PROBLEM TO WORK ON – Among the lines below, the one containing "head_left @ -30" opens the range and the one containing "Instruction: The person" closes it. Print that range exactly, without the pictures.

COLLECTED DATA –
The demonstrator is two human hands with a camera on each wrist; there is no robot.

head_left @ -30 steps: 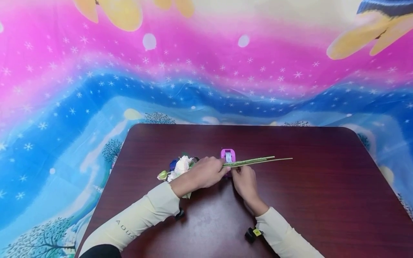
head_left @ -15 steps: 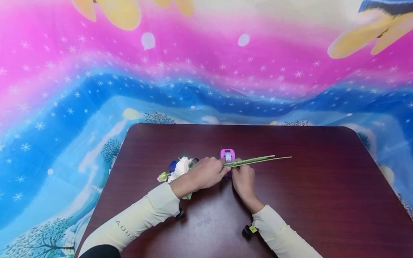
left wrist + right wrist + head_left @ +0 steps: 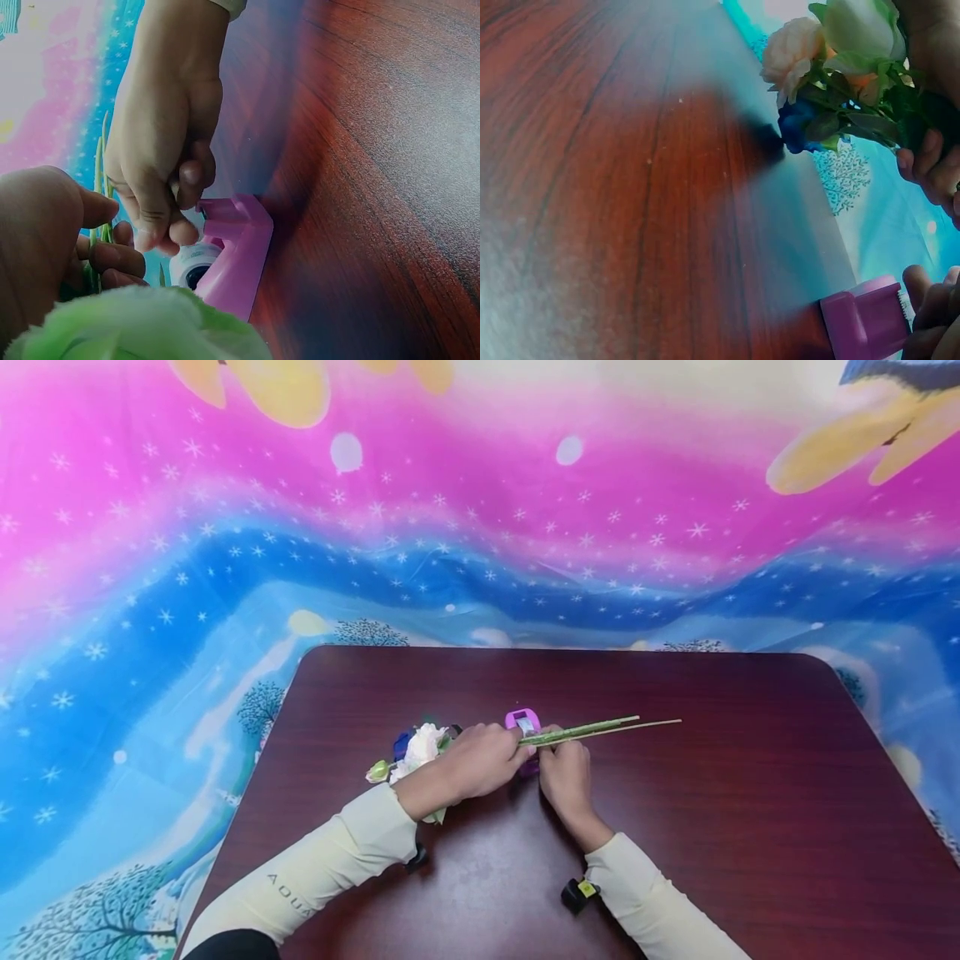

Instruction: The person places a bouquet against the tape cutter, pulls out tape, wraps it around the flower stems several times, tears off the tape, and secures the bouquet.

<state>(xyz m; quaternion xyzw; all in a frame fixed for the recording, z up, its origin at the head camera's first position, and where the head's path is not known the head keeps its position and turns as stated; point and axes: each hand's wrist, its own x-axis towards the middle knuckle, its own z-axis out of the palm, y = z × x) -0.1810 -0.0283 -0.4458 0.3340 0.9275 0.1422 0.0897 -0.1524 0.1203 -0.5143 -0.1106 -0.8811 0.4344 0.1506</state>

RESPONSE –
head_left @ -30 steps: 
head_left @ -15 steps: 
left wrist + right wrist + head_left @ +0 steps: 

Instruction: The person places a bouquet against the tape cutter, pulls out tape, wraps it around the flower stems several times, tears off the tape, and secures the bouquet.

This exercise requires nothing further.